Desde o início das operações de combate à fraude no leite, os promotores fazem questão de frisar o auxílio recebido dos fiscais agropecuários federais e estaduais, mas reclamam da deficiência de pessoal e da ineficiência das leis. "Agora é que nós estamos com um projeto de lei que foi encaminhado para Assembleia", fala Rockenbach sobre oprojeto de regulamentação do setor leiteiro gaúcho encaminhado pelo governo do Estado para o Legislativo na última semana. Os promotores do MP-RS colaboraram com essa iniciativa na fase final do texto. "Só que isso só veio três anos depois do início desse trabalho de combate às fraudes", frisa. Há ainda uma proposta de mudança na redação do artigo 272 do Código Penal, por meio de um projeto de lei do deputado federal Heitor Schuch (PSB), que propõe aumentar a pena para crime de adulteração em produtos alimentícios de quatro a oito anos de detenção para oito a 12 anos.  

Leite Compensado gerou combate à corrupção no poder público

As Operações Leite Compensado também constataram o envolvimento de servidores públicos em corrupção. Em dezembro de 2014, foi deflagrada a Operação Pasteur, pela Polícia Federal, para investigar o caso de um servidor que recebia propina de laticínios da região de Lajeado - as evidências surgiram das ações de combate à fraude no leite realizadas pelo MP-RS.
Na época, a PF desmontou um esquema de corrupção envolvendo um fiscal federal da Agricultura e quatro agentes de inspeção por conta do recebimento de propina paga por indústrias instaladas no Vale do Taquari. De acordo com as informações preliminares dos investigadores, o fiscal federal recebeu valores das organizações por cerca de duas décadas. Prestes a completar um ano, a investigação da PF já foi concluída e está nas mãos do Ministério Público Federal (MPF), que tem o poder para apresentar a denuncia dos indiciados. "Estamos certos de que o MPF agirá com celeridade", afirmam os promotores estaduais do MP-RS Mauro Rockenbach e Alcindo Luz Bastos Filho.
Em maio deste ano, a Operação Semilla, da Polícia Federal, desarticulou uma quadrilha que agia dentro da Superintendência Federal da Agricultura do Rio Grande do Sul (SFA-RS) e que era comandada pelo então superintendente Francisco Signor. A investigação ainda está em curso, reunindo provas da corrupção, que envolvia o pagamento de propina de empresas para não sofrerem aplicação de multas. Uma série de processos estavam parados com Signor, no gabinete e em sua casa.

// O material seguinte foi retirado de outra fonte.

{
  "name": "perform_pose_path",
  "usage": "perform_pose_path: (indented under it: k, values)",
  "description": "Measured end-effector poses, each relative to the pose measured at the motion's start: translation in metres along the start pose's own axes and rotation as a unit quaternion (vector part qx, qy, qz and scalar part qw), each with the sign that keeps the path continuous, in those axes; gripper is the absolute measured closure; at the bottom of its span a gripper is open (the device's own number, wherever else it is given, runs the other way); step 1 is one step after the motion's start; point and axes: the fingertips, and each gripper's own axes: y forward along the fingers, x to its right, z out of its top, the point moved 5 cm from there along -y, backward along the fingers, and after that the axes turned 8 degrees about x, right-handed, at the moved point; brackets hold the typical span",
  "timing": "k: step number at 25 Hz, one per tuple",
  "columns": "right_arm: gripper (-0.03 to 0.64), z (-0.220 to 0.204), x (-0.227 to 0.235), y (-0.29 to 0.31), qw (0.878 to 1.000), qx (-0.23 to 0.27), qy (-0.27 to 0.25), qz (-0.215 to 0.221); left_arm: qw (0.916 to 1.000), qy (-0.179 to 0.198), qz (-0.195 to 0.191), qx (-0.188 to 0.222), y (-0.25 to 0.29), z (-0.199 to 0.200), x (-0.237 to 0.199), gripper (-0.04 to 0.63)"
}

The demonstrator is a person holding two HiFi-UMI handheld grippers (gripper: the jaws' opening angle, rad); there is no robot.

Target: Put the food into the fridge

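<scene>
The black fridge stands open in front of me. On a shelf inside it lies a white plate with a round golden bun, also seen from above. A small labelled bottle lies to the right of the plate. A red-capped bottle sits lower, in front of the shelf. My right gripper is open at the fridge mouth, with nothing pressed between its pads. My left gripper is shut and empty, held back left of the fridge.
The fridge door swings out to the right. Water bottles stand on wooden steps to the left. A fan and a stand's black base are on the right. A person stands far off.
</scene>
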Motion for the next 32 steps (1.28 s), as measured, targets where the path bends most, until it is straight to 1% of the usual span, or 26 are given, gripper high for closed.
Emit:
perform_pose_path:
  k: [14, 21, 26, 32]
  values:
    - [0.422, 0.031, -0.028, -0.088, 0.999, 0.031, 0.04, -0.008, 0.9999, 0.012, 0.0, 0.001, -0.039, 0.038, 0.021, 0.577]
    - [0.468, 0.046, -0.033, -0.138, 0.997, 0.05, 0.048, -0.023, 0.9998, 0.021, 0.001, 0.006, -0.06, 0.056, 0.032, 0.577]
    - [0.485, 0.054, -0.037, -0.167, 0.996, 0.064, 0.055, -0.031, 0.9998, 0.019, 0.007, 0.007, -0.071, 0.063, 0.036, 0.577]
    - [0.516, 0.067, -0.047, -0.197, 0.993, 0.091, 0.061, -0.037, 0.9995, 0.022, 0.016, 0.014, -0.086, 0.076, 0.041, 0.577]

"A relação com Signor era truncada", comenta Rockenbach, citando que o ex-superintende, que se manteve no cargo desde 2003, criticava publicamente as operações conduzidas pelo MP-RS. "Ele chamava de pirotecnia", conta. Hoje, a SFA-RS é comandada por Roberto Schoreder, servidor de carreira. "Não sofremos as intervenções que ocorriam antigamente, quando o superintendente tentava inviabilizar o nosso trabalho e o da fiscalização", aponta.